Description of the task
Reproduce the entries so that every line matches the original exactly.

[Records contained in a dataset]
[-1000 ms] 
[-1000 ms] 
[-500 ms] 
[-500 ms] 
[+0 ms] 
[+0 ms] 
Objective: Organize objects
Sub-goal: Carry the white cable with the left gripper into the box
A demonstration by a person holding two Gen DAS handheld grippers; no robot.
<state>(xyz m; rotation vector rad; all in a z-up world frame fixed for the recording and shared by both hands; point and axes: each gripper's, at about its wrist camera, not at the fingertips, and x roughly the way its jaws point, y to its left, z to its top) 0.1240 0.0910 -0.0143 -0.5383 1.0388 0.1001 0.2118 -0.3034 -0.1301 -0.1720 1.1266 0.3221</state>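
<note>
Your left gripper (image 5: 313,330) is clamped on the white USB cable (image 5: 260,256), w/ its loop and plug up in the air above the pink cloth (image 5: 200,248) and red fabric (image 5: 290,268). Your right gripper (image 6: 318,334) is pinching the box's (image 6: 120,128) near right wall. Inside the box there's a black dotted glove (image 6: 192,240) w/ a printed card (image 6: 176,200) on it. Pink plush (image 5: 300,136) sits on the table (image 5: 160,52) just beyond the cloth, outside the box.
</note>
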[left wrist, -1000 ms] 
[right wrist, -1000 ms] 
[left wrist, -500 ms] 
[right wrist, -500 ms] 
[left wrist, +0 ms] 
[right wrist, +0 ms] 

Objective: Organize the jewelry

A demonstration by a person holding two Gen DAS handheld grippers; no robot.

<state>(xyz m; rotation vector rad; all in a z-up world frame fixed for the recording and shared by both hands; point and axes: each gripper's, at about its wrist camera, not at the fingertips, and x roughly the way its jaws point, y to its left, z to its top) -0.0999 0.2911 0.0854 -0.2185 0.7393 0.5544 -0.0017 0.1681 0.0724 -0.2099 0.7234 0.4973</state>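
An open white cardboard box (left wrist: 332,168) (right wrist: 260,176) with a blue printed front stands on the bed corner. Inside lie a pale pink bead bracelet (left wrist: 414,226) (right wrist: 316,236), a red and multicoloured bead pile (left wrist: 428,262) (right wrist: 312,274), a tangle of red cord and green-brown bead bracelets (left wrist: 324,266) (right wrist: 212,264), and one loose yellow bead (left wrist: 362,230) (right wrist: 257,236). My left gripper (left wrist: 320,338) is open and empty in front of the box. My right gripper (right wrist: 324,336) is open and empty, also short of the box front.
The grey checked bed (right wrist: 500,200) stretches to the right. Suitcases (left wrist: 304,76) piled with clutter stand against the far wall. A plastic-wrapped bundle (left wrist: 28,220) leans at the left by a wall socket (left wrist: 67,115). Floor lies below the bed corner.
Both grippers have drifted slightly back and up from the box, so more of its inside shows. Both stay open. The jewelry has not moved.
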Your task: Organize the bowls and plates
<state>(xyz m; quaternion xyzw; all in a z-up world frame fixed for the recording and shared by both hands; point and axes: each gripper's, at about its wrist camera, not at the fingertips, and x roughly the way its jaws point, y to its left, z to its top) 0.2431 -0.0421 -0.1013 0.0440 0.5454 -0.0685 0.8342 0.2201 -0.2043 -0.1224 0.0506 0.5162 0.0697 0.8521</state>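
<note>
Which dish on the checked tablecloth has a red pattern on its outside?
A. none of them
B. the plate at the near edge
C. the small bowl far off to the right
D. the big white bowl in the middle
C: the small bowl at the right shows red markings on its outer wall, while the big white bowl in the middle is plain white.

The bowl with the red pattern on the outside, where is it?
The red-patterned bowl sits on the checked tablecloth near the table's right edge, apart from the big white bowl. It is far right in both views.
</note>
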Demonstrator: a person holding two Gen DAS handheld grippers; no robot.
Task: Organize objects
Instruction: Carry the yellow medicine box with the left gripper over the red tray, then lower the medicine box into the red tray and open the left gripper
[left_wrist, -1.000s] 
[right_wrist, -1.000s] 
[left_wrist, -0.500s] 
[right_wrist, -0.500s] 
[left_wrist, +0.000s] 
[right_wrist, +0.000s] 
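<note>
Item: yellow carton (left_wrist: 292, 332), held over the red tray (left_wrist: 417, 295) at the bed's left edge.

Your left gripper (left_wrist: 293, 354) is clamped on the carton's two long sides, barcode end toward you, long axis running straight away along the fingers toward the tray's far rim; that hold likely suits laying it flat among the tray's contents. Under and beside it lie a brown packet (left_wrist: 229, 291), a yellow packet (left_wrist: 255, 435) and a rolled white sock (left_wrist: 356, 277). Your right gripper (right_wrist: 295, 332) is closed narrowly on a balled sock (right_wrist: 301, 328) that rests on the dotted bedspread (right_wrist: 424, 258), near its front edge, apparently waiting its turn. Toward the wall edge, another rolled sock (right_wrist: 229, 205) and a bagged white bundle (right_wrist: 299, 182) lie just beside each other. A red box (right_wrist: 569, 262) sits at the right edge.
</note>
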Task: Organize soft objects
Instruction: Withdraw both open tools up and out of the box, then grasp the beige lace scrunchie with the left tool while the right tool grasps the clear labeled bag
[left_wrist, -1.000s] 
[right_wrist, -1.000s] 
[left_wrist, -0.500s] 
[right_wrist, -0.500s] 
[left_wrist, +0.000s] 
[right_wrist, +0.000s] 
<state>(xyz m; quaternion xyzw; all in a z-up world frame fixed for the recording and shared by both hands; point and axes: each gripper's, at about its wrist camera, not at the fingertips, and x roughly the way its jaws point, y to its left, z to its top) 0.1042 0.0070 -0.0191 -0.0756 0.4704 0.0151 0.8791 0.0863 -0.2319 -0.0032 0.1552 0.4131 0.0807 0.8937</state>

Result below
[-1000 ms] 
[-1000 ms] 
[-500 ms] 
[-500 ms] 
[+0 ms] 
[+0 ms] 
Objective: Organize objects
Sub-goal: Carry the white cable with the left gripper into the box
A demonstration by a person holding two Gen DAS handheld grippers; no robot.
<state>(xyz m; rotation vector rad; all in a z-up world frame fixed for the recording and shared by both hands; point and axes: each gripper's, at about its wrist camera, not at the fingertips, and x roughly the way its jaws point, y to its left, z to its top) 0.1240 0.0910 -0.0143 -0.5383 1.0388 0.1001 0.2118 -0.3034 -0.1301 -0.1720 1.1266 0.3221</state>
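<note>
Your left gripper (image 5: 313,330) is clamped on the white USB cable (image 5: 260,256), w/ its loop and plug up in the air above the pink cloth (image 5: 200,248) and red fabric (image 5: 290,268). Your right gripper (image 6: 318,334) is pinching the box's (image 6: 120,128) near right wall. Inside the box there's a black dotted glove (image 6: 192,240) w/ a printed card (image 6: 176,200) on it. Pink plush (image 5: 300,136) sits on the table (image 5: 160,52) just beyond the cloth, outside the box.
</note>
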[left wrist, -1000 ms] 
[right wrist, -1000 ms] 
[left wrist, -500 ms] 
[right wrist, -500 ms] 
[left wrist, +0 ms] 
[right wrist, +0 ms] 

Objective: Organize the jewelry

A demonstration by a person holding two Gen DAS handheld grippers; no robot.

<state>(xyz m; rotation vector rad; all in a z-up world frame fixed for the recording and shared by both hands; point and axes: each gripper's, at about its wrist camera, not at the fingertips, and x roughly the way its jaws point, y to its left, z to its top) -0.0999 0.2911 0.0854 -0.2185 0.7393 0.5544 -0.0017 0.1681 0.0724 -0.2099 0.7234 0.4973</state>
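An open white cardboard box (left wrist: 332,168) (right wrist: 260,176) with a blue printed front stands on the bed corner. Inside lie a pale pink bead bracelet (left wrist: 414,226) (right wrist: 316,236), a red and multicoloured bead pile (left wrist: 428,262) (right wrist: 312,274), a tangle of red cord and green-brown bead bracelets (left wrist: 324,266) (right wrist: 212,264), and one loose yellow bead (left wrist: 362,230) (right wrist: 257,236). My left gripper (left wrist: 320,338) is open and empty in front of the box. My right gripper (right wrist: 324,336) is open and empty, also short of the box front.
The grey checked bed (right wrist: 500,200) stretches to the right. Suitcases (left wrist: 304,76) piled with clutter stand against the far wall. A plastic-wrapped bundle (left wrist: 28,220) leans at the left by a wall socket (left wrist: 67,115). Floor lies below the bed corner.
Both grippers have drifted slightly back and up from the box, so more of its inside shows. Both stay open. The jewelry has not moved.
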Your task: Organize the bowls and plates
<state>(xyz m; quaternion xyzw; all in a z-up world frame fixed for the recording and shared by both hands; point and axes: each gripper's, at about its wrist camera, not at the fingertips, and x roughly the way its jaws point, y to its left, z to its top) 0.2431 -0.0421 -0.1013 0.0440 0.5454 -0.0685 0.8342 0.2201 -0.2043 -0.1224 0.0506 0.5162 0.0697 0.8521</state>
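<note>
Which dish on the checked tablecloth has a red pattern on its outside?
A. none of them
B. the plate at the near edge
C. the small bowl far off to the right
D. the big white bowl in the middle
C: the small bowl at the right shows red markings on its outer wall, while the big white bowl in the middle is plain white.

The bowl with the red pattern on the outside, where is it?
The red-patterned bowl sits on the checked tablecloth near the table's right edge, apart from the big white bowl. It is far right in both views.
</note>
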Demonstrator: a person holding two Gen DAS handheld grippers; no robot.
Task: Organize objects
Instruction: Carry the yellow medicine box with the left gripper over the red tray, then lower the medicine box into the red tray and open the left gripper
[left_wrist, -1.000s] 
[right_wrist, -1.000s] 
[left_wrist, -0.500s] 
[right_wrist, -0.500s] 
[left_wrist, +0.000s] 
[right_wrist, +0.000s] 
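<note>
Item: yellow carton (left_wrist: 292, 332), held over the red tray (left_wrist: 417, 295) at the bed's left edge.

Your left gripper (left_wrist: 293, 354) is clamped on the carton's two long sides, barcode end toward you, long axis running straight away along the fingers toward the tray's far rim; that hold likely suits laying it flat among the tray's contents. Under and beside it lie a brown packet (left_wrist: 229, 291), a yellow packet (left_wrist: 255, 435) and a rolled white sock (left_wrist: 356, 277). Your right gripper (right_wrist: 295, 332) is closed narrowly on a balled sock (right_wrist: 301, 328) that rests on the dotted bedspread (right_wrist: 424, 258), near its front edge, apparently waiting its turn. Toward the wall edge, another rolled sock (right_wrist: 229, 205) and a bagged white bundle (right_wrist: 299, 182) lie just beside each other. A red box (right_wrist: 569, 262) sits at the right edge.
</note>
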Task: Organize soft objects
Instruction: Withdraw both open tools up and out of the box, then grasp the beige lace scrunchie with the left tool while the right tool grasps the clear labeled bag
[left_wrist, -1.000s] 
[right_wrist, -1.000s] 
[left_wrist, -0.500s] 
[right_wrist, -0.500s] 
[left_wrist, +0.000s] 
[right_wrist, +0.000s] 
<state>(xyz m; quaternion xyzw; all in a z-up world frame fixed for the recording and shared by both hands; point and axes: each gripper's, at about its wrist camera, not at the fingertips, and x roughly the way its jaws point, y to its left, z to its top) 0.1042 0.0070 -0.0191 -0.0756 0.4704 0.0151 0.8791 0.0863 -0.2319 -0.0032 0.1552 0.4131 0.0807 0.8937</state>

The exercise has been answered in full.